Ajahn Jayasaro
Pessimismo, numa acepção mais comum, significa ‘uma tendência para ver o aspecto pior das coisas, ou acreditar que vai acontecer o pior; uma falta de esperança ou de confiança no futuro’, e sob uma perspectiva filosófica: ‘uma crença de que este mundo é tão mau comodeveria de ser, ou de que o mal, emúltima instância, prevalecerá sobre o bem’.
Nenhum destes significados se aplica aos ensinamentos budistas. O Buda ensinou que tudo quanto surge desaparece de acordo com as causas e as condições. Se, numa determinada situação, prevalecerem as causas e as condições para que aconteça o pior, então o pior acontecerá; se prevalecem as causas e as condições para que aconteça o melhor resultado possível, então surgirá o melhor desfecho. Ele enfatizou que se deve aprender a ver tudo com clareza, em vez de se adotarem atitudes unilaterais.

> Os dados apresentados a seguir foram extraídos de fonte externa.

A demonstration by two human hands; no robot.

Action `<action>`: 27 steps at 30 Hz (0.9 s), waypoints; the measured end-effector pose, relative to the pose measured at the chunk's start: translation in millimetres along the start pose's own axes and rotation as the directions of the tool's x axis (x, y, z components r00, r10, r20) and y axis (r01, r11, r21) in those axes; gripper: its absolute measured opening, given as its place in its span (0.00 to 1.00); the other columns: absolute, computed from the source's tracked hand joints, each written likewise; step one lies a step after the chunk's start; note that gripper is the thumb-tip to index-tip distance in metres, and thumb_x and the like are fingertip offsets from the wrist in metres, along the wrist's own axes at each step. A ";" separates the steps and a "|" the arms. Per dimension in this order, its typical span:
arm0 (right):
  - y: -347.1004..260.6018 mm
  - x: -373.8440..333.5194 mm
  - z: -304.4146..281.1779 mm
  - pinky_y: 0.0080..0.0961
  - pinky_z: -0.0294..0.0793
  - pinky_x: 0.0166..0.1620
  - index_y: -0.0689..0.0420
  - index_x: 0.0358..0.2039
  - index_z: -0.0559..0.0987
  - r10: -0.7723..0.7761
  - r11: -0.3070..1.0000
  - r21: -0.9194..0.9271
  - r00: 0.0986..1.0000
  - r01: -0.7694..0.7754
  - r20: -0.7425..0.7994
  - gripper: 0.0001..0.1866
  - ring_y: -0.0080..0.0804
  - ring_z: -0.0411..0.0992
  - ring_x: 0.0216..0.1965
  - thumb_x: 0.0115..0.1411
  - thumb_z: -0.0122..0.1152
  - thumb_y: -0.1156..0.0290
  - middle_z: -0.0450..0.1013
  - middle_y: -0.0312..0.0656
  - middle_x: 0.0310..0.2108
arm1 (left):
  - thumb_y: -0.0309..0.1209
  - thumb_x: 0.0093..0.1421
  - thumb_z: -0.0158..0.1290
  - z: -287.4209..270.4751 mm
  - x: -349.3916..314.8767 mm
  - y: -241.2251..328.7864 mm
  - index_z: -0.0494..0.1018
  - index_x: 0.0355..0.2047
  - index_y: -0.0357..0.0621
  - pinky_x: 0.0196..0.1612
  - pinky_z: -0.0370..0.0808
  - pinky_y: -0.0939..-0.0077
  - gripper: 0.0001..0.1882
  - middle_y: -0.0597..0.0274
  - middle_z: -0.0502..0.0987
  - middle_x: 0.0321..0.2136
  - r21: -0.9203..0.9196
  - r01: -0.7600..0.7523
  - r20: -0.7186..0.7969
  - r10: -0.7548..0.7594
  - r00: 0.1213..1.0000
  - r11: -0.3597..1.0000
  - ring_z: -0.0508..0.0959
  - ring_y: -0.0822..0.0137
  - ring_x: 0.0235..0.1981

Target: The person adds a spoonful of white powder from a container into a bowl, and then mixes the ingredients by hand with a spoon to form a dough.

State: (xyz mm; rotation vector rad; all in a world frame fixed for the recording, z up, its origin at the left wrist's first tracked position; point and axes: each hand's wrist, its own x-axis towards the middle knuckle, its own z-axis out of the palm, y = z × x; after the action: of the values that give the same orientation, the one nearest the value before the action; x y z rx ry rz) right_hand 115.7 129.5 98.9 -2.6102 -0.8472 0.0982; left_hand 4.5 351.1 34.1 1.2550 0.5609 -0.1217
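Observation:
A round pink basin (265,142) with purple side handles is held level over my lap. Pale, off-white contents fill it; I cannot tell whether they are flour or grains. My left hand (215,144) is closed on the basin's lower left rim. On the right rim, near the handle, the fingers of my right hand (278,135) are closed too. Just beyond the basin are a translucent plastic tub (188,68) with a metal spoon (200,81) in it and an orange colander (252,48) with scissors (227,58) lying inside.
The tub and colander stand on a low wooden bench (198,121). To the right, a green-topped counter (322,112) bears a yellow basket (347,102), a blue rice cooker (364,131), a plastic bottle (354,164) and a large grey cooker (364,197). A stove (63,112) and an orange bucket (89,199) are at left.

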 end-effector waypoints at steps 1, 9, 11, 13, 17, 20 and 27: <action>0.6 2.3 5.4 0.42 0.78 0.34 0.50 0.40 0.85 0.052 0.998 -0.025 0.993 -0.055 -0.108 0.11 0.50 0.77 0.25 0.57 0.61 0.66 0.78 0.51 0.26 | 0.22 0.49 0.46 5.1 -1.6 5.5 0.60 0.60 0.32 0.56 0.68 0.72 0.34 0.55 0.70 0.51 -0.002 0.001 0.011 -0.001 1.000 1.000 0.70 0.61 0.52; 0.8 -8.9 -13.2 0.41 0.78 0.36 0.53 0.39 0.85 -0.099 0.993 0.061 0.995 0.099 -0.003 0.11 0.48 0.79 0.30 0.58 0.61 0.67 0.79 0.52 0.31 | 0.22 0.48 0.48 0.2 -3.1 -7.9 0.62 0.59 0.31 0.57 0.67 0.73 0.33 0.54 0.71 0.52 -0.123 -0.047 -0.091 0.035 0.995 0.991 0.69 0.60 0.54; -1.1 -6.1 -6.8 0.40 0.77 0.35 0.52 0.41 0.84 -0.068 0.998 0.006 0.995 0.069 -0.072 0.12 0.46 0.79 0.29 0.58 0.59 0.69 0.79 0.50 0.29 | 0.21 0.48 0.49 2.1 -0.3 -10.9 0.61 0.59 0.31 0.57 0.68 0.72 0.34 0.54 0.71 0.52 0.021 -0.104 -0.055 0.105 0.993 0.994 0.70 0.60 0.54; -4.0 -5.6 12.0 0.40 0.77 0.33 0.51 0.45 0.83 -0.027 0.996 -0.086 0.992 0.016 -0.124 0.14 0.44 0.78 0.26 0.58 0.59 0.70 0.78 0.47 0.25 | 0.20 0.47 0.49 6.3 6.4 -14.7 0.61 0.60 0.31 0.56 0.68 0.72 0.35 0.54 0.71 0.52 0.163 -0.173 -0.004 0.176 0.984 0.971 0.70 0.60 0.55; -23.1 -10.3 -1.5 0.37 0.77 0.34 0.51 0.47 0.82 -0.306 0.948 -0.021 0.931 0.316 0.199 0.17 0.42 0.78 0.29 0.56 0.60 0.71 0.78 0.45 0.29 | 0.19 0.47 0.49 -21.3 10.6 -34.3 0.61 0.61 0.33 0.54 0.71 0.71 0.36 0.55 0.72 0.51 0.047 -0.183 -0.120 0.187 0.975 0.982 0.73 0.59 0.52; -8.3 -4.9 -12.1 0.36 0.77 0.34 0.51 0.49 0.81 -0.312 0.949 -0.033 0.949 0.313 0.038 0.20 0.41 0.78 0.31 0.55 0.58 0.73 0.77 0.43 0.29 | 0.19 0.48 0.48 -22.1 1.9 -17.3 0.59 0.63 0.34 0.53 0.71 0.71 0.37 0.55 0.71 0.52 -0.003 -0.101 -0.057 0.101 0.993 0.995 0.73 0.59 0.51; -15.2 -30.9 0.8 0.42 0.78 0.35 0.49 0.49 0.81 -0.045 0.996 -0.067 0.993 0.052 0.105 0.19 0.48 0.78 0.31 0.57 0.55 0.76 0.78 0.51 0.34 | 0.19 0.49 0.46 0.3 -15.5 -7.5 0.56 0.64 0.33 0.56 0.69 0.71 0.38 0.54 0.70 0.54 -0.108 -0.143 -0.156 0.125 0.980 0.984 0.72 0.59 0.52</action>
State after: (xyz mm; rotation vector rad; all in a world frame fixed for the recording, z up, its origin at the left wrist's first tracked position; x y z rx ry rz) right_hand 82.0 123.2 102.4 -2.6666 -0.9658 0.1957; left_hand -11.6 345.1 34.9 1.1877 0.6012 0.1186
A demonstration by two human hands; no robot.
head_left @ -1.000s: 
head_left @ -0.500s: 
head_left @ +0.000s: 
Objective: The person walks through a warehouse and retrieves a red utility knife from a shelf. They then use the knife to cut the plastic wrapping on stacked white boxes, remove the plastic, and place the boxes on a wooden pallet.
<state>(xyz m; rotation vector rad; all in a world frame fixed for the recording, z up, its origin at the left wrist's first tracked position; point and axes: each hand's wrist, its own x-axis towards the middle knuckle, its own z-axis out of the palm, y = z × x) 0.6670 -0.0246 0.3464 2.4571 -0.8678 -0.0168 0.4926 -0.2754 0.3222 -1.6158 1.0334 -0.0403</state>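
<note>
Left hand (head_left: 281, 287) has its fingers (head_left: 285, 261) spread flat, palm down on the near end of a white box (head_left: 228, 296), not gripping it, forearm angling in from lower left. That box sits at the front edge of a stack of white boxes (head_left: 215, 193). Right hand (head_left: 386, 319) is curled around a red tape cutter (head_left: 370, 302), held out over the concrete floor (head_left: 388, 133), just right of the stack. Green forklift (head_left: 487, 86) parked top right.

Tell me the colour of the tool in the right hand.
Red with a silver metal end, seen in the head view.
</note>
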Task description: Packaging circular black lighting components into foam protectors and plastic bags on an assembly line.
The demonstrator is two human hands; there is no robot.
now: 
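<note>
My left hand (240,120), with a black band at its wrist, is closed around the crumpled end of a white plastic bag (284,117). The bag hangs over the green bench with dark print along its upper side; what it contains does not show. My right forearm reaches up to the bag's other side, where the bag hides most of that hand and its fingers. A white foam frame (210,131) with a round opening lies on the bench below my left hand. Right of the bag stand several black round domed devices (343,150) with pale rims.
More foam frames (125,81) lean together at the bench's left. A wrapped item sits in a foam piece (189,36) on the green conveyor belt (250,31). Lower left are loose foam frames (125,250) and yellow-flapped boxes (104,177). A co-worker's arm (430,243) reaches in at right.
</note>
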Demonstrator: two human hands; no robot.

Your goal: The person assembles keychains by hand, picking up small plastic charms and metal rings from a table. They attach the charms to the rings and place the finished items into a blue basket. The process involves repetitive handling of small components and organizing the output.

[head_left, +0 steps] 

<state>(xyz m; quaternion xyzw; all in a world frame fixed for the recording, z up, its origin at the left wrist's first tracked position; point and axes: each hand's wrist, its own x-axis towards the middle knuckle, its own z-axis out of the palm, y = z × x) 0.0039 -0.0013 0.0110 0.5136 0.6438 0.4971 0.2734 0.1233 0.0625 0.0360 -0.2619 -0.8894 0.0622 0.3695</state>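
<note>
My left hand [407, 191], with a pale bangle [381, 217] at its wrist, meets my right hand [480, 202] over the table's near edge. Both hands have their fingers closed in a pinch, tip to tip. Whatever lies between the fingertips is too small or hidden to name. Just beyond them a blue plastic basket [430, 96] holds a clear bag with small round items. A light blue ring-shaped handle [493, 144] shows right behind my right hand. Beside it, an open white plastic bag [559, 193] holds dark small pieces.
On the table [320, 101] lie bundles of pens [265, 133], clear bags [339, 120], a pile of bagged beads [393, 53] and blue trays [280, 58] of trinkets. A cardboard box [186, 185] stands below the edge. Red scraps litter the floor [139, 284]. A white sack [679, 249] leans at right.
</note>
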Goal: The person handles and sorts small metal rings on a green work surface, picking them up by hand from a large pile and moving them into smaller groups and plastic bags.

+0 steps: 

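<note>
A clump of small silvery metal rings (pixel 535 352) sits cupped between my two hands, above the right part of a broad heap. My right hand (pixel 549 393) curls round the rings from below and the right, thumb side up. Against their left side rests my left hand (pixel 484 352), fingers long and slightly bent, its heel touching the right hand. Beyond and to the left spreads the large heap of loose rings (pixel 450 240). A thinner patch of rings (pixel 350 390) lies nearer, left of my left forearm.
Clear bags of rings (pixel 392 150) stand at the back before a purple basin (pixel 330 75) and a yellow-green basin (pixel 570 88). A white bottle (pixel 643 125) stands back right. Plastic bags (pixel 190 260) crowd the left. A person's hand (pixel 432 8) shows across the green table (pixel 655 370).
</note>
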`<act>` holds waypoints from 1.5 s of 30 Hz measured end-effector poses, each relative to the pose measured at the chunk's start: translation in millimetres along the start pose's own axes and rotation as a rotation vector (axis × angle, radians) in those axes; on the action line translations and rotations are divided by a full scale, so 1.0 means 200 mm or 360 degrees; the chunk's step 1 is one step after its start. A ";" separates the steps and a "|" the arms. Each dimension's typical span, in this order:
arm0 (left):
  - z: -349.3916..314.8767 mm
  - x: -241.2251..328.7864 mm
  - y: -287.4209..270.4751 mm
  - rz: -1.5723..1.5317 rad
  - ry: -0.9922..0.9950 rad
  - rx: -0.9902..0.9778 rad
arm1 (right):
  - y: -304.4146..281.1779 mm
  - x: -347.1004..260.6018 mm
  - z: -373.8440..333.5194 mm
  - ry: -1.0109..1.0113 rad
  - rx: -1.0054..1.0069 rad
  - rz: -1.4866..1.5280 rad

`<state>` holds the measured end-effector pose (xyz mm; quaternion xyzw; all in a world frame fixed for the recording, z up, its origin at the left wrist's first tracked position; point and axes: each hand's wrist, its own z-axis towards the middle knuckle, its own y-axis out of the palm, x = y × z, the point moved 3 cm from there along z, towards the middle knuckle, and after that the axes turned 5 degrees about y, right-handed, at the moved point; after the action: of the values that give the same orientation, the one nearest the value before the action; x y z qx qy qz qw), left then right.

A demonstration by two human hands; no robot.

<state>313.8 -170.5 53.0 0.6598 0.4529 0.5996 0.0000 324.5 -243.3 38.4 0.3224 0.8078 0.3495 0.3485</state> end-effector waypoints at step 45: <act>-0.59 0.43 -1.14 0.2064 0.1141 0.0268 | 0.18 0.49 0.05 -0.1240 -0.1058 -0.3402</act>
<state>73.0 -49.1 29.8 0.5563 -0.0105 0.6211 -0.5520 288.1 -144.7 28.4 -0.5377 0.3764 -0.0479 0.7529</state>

O Buda, ao compreender a natureza causal dos fenômenos, não postulou valores absolutos de bem e de mal, opondo-se entre si numa guerra sem fim. Por isso, há que descartar a ideia de ele ter ensinado o triunfo final de umdos lados da luta, coisa que, primeiro de tudo, ele não reconheceu existir. Os budistas defendem que, se uma xícara de chá tiver um sabor salgado, mesmo que seja o mais desagradável possível, não é uma evidência de um universo essencialmente maligno. É simplesmente o resultado de alguém que se enganou no recipiente, pegando no do sal, em vez do açúcar.
Mas afinal o Budismo não trata só do sofrimento?
O Buda disse que, todos os seus ensinamentos, tradicionalmente contados como 84.000, se poderiam reduzir a apenas dois: sofrimento e o fim do sofrimento. O sofrimento, no sentido de aflição física ou mental, é só a expressão mais grosseira de dukkha. A relação que existe entre a palavra ‘sofrimento’, em Inglês (e em Português), e o conceito de dukkha, em Pāli, pode ser vista como a comparação entre vermelho vivo e cor.
Dukkha também pode ser traduzido como um sentido crónico de ausência, ou como um defeito, ou incompletude de experiência. Neste sentido, dukkha é experiência vista como ‘não-Nibbāna’. Por este motivo, até mesmo os estados mentais mais sublimes ainda são considerados como existindo no domínio de dukkha, porque como são fenómenos condicionados, o apego que se lhes tem não deixa que aconteça a derradeira paz. Posto de uma forma mais simples, dukkha pode ser expresso como ‘uma ausência de verdadeira felicidade’.
O Buda ensinou a via para a cessação do sofrimento, mas enfatizou que a libertação do sofrimento só seria possível, se ele fosse confrontado e completamente compreendido na sua natureza. Na Primeira Nobre Verdade, o Buda afirma que a vida do ser comum não iluminado se caracteriza por dukkha, devido aos anseios que acompanham o desconhecimento de como as coisas são.
É correto dizer que o Budismo nos ensina a renunciar a todos os desejos?
O Budismo distingue dois tipos de desejos: o primeiro (tanhā), a ser abandonado, e o segundo (chanda), a ser cultivado.
Tanhā é o desejo que surge de um mal-entendido básico sobre como são as coisas: o fato de se ver permanência, felicidade e individualidade, onde não existem. O desejo pelos prazeres, a obter através de posse, de descartar algo, e de se tornar em algo, é tanhā. Tanhā leva ao sofrimento pessoal e é a base de quase todos os males sociais.
Chanda é o desejo que surge de uma compreensão correcta de como as coisas são. No seu cerne reside a aspiração à verdade e ao bem. O desejo de fazer bem, de atuar bem, de agir com bondade, de agir com sabedoria – todos os desejos baseados na aspiração à verdade e ao bem conduzem à realização pessoal e a sãs comunidades.
A distinção entre chanda e tanhā não é filosófica, mas psicológica. Ao se observar de perto a crua experiência de vida, a distinção entre desejos que levam à felicidade genuína, e os que não levam, tornar-se cada vez mais clara.
Às vezes esse desejo por algo ou por um objeto dos sentidos (sons, tato, sabor, audiçaõ e visão) pode influenciar no kamma (ou karma), daí terá o que chamamos de kamma-chanda, que também é um tipo de kamma que cai dar frutos, nesta vida ou na próxima vida.